Are generative AI’s large language models more like weather forecasts or more like economic models?

So-called generative artificial intelligence has blown our minds with its apparent marvels: essays, poems, artwork all created “by machine.” Under the hood, it is constructed on complex probability models applied to the universes of data we’ve made freely available – including the content of this blog. What word is likely to follow another word? What sentence will follow another sentence? What emotion will be triggered by one statement, and what new emotion will be triggered by the first?

We humans make predictions about the world using probabilities. Then we choose a course of action that best accomplishes our goals, taking into account our risk appetite. Some of the time, we make decisions like packing an umbrella given the weather forecast (“There’s a 30% chance of rain today.”). In those cases, our decision does not affect the probabilities. Only the superstitious believe that leaving the umbrella at home tempts the rain gods.

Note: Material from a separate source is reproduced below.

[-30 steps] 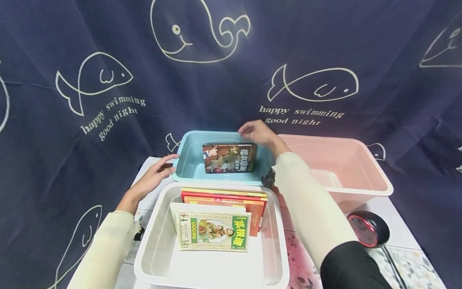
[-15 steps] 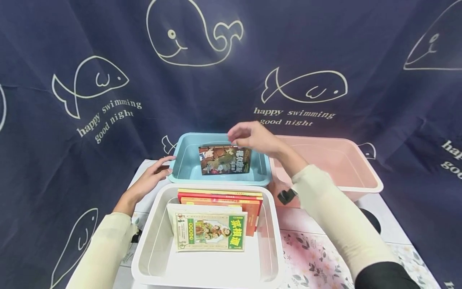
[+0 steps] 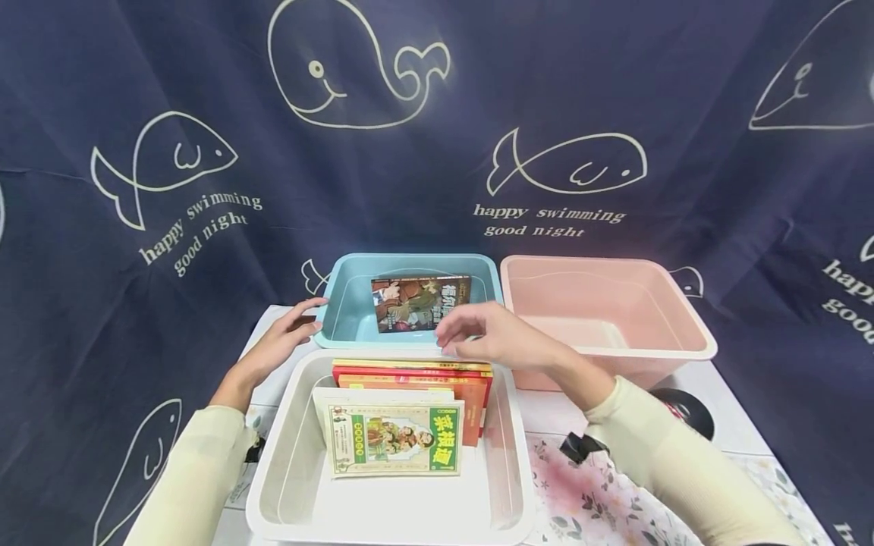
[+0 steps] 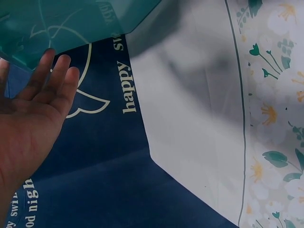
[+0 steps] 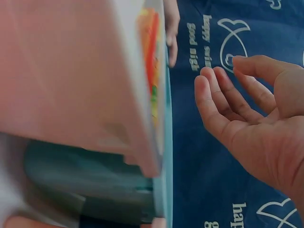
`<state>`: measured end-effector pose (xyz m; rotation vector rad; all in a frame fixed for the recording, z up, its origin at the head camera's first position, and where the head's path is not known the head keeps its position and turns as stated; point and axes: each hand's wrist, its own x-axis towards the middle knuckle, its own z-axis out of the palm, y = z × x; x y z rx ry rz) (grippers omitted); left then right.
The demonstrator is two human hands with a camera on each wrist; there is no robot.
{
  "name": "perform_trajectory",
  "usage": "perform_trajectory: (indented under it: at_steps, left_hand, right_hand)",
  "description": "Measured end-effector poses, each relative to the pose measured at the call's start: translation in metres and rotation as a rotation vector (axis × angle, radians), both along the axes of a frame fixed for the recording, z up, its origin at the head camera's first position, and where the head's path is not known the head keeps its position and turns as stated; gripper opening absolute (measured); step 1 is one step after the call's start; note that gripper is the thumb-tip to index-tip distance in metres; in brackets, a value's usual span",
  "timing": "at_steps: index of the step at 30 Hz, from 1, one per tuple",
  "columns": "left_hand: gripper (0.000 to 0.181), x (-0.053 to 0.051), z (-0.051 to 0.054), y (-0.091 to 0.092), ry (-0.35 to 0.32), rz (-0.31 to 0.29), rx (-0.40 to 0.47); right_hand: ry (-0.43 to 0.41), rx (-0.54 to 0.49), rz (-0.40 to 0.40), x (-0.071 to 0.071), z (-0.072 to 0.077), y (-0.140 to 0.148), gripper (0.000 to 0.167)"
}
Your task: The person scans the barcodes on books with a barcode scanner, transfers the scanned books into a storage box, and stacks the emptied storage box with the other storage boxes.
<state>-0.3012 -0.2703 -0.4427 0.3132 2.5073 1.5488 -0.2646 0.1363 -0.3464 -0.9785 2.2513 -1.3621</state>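
Note:
In the head view, a dark comic-style book (image 3: 410, 307) leans inside the blue bin (image 3: 348, 262). My left hand (image 3: 276, 345) rests its fingertips on that bin's left rim; the left wrist view has the left hand (image 4: 42, 104) with fingers extended at the bin's wall (image 4: 85, 23). My right hand (image 3: 501, 334) hovers over the blue bin's front right edge, fingers loosely bent, holding nothing; the right wrist view also has the right hand (image 5: 256, 109) empty. In the white bin (image 3: 273, 470), a green-and-cream book (image 3: 396, 440) stands in front of red and orange books (image 3: 471, 394).
A pink bin (image 3: 614, 303) stands right of the blue one. A black round object (image 3: 690, 413) lies beside it on the floral-covered table (image 3: 580, 485). Behind everything hangs a dark blue curtain (image 3: 410, 189) with fish drawings.
My right hand has moved from the blue bin's back edge toward its front edge, near the white bin. The left hand has stayed at the blue bin's left rim. The head view has shifted slightly.

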Motion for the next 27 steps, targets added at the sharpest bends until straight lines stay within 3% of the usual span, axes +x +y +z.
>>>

But in other situations, the decisions we make do affect the probabilities involved. If, historically, 98% of homebuyers repay their mortgages, a lender can choose an interest rate that more than compensates for the 2% default rate, and then try to sell as many mortgages as possible. But extending the pool of borrowers has an impact on the default rate.

That is the pocket-sized explanation of the Great Financial Crisis. The financial industry built complex models of mortgage default behavior based on historical data, made lending decisions based on those models, and then discovered that the lending decisions wrecked the models’ foundations. In a real sense, the existence of the model created the conditions under which the model failed.

A similar dynamic occurred during Covid. When people feared contagion, they behaved more carefully, with or without required restrictions, and cases dropped. When fears ebbed, they behaved more liberally again, and cases increased again. I personally witnessed extremes from scrubbing every item from the grocery store to finger-food buffets at a backyard party, all within the first six months of the pandemic. People’s beliefs about the risk fundamentally determined the level of risk.

The distinction between these two cases – where the world does and does not respond to our beliefs about probabilities – lies at the heart of the questions I’ve been trying to answer in the Ruminathans.

In Jorge Lois Borges’s story The Library of Babel, the world is an infinite library containing books of 410 pages consisting of every possible string of 22 letters, the space, the comma, and the period. Most books are gibberish, but some contain coherent passages, and some are perfectly coherent from beginning to end. In fact, the library contains every coherent human thought, past and future. The problem is finding the coherent books.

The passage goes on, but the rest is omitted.